In the listing below, find each line with the string "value" and return it.

#### Information supplied
-------

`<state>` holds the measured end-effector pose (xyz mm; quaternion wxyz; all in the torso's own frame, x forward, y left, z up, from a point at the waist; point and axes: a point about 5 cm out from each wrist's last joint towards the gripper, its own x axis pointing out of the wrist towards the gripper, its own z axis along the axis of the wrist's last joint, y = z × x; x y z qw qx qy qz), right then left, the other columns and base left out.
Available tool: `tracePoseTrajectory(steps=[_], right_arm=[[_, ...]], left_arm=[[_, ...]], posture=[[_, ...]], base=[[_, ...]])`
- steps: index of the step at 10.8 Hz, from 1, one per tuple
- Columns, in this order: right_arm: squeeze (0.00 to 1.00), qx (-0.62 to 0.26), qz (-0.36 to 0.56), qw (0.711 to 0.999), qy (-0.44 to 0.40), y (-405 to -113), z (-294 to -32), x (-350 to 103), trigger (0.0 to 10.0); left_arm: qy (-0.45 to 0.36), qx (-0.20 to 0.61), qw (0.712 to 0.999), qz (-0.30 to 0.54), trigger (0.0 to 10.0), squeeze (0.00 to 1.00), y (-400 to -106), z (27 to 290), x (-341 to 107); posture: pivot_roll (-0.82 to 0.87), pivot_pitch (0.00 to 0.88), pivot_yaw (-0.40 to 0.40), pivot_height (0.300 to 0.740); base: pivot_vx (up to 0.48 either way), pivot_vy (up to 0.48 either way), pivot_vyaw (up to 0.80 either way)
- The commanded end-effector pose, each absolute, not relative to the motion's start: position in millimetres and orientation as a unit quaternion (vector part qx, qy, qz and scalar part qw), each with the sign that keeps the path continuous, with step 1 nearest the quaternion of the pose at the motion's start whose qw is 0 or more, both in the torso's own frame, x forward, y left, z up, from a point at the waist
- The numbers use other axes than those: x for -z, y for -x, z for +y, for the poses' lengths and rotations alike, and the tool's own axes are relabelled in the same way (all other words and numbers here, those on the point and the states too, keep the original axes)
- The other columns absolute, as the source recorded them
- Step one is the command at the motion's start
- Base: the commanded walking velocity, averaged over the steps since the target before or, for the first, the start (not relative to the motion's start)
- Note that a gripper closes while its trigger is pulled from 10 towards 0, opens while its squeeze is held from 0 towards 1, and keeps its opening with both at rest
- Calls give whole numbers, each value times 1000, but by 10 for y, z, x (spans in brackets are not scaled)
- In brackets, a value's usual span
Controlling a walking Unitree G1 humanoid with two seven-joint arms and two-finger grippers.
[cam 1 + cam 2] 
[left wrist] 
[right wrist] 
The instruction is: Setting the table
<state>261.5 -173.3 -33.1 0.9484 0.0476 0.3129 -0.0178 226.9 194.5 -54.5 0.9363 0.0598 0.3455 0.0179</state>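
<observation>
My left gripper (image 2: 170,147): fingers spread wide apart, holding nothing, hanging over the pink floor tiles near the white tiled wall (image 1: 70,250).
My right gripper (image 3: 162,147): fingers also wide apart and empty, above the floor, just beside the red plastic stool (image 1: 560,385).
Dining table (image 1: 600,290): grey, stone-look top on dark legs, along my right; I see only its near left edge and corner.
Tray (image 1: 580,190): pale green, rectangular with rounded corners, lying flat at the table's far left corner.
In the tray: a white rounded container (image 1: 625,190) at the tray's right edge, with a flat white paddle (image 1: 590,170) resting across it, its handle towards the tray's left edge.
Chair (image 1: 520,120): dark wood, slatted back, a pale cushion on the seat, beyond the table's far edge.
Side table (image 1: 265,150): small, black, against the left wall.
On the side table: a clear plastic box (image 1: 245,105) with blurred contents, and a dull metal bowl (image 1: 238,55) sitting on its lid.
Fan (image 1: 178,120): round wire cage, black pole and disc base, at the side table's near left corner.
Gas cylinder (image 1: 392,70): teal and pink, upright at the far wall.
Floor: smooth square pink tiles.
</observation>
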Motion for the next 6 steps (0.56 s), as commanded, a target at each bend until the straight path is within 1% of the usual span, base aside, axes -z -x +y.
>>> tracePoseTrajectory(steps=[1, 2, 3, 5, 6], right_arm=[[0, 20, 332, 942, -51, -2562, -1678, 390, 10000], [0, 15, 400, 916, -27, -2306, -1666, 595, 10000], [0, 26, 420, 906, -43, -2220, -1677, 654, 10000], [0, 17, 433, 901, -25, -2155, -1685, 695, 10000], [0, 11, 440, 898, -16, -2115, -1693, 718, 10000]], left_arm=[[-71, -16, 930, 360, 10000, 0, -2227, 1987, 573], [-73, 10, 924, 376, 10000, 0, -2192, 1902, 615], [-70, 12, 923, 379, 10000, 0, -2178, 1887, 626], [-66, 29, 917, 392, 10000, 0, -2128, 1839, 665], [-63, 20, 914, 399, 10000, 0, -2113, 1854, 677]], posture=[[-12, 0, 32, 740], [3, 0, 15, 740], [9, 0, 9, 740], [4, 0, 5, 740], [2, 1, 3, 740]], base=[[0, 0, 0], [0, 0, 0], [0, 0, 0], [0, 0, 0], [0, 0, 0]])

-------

#### Answer space
- Calls give whole numbers, each value times 1000, but by 10 for y, z, x (spans in brackets are not scaled)
- In brackets, a value's usual span

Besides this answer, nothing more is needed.